[Vm-dev] COG crashing - more info

Bob Arning arning315 at comcast.net
Thu Jan 19 22:38:24 UTC 2012


Still hoping to debug this in Smalltalk, I'm exploring the bounds a bit.

for
Smalltalk installLowSpaceWatcher; useUpMemory

I tried increasing the lowSpaceThreshold in case that was the reason I 
was not getting a low space log. The nominal size (200k) and 300k both 
lead to vm crashes. Larger numbers cause the vm to spend forever in 
garbage collection (well, 15 minutes at least)

10M hangs at 476M real
1M hangs at 490M real
400K hangs at 491.5M real
300K ==crashes VM at 499M real (approximate)
200K ==crashes VM
--------------------------------------------------------------------------------------
repeating the experiment for
Smalltalk installLowSpaceWatcher; useUpMemoryWithContexts


had similar results although the crash-to-hang threshold was a bit higher
12M hangs at 493M real
1M ==crashesVM around 508M real
600K ==crashesVM around 507M real
400K ==crashesVM around 508M real
200K ==crashes VM


------------------------------------------------------------------------------------
The interesting thing about this test is that it get a low space 
debugger, but not where the code expects it. The error is signalled when 
allocating the String, not the Arrays.

Smalltalk installLowSpaceWatcher; useUpMemoryWithArrays == produces low 
space debugger

------------------------------------------------------------------------------------
So, I made a slightly different version that allocates a slightly 
smaller, but still huge String and then allocates Arrays of a particular 
size.

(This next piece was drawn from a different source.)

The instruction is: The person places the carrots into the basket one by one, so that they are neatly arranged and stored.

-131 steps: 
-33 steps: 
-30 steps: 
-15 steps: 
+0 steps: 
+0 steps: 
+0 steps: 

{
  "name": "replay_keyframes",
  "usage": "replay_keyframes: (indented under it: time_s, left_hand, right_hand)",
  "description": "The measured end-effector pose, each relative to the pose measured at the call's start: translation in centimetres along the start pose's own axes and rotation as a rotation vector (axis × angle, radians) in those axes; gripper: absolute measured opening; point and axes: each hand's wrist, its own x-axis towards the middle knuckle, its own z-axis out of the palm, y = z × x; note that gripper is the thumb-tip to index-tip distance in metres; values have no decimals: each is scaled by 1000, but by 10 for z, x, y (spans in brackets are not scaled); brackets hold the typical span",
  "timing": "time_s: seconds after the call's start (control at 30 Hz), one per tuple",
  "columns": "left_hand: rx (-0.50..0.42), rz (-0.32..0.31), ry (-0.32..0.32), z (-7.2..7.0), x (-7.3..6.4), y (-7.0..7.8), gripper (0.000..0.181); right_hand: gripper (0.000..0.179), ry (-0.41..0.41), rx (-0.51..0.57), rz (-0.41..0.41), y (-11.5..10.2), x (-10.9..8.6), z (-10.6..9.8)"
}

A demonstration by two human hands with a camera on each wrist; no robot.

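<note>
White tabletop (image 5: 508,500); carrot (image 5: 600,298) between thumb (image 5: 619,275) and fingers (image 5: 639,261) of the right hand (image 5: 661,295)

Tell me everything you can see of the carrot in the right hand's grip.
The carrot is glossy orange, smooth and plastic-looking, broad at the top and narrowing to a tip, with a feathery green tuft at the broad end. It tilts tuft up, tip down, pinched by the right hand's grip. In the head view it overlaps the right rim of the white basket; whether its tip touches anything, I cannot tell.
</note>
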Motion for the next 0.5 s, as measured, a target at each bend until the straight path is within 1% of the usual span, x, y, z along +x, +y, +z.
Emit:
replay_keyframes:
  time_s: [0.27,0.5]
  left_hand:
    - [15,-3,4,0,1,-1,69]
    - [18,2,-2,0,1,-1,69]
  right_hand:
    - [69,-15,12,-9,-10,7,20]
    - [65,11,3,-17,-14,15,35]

It appears that for smaller array sizes, the vm hangs, while for 
larger sizes, it will signal low space.

Smalltalk installLowSpaceWatcher; useUpMemoryWithArrays: 100 -- hangs at 
509M
Smalltalk installLowSpaceWatcher; useUpMemoryWithArrays: 300 -- hangs at 
509M
Smalltalk installLowSpaceWatcher; useUpMemoryWithArrays: 500 -- hangs at 
515M
Smalltalk installLowSpaceWatcher; useUpMemoryWithArrays: 700 -- low 
space at 509M
Smalltalk installLowSpaceWatcher; useUpMemoryWithArrays: 1000 -- low 
space at 509M

============
useUpMemoryWithArrays: arraySize

     | b bytesLeft lsp req count |

     req _ (bytesLeft _ self bytesLeft) - (lsp _ self lowSpaceThreshold) 
- (20*1024*1024).
     count _ 50000000 // arraySize // 4.
     Transcript
         show: bytesLeft asStringWithCommas,' bytesLeft(before)'; cr;
         show: lsp asStringWithCommas,' lowSpaceThreshold'; cr;
         show: req asStringWithCommas,' string size requested'; cr;
         show: count asStringWithCommas,' Arrays to be requested'; cr;
         show: arraySize asStringWithCommas,' Array size requested'; cr;
         yourself.
     self confirm: 'ready to allocate the string'.
     b := String new: req.
     self confirm: 'we got the string ',b size asStringWithCommas.

     (1 to: count) collect: [:i | Array new: arraySize].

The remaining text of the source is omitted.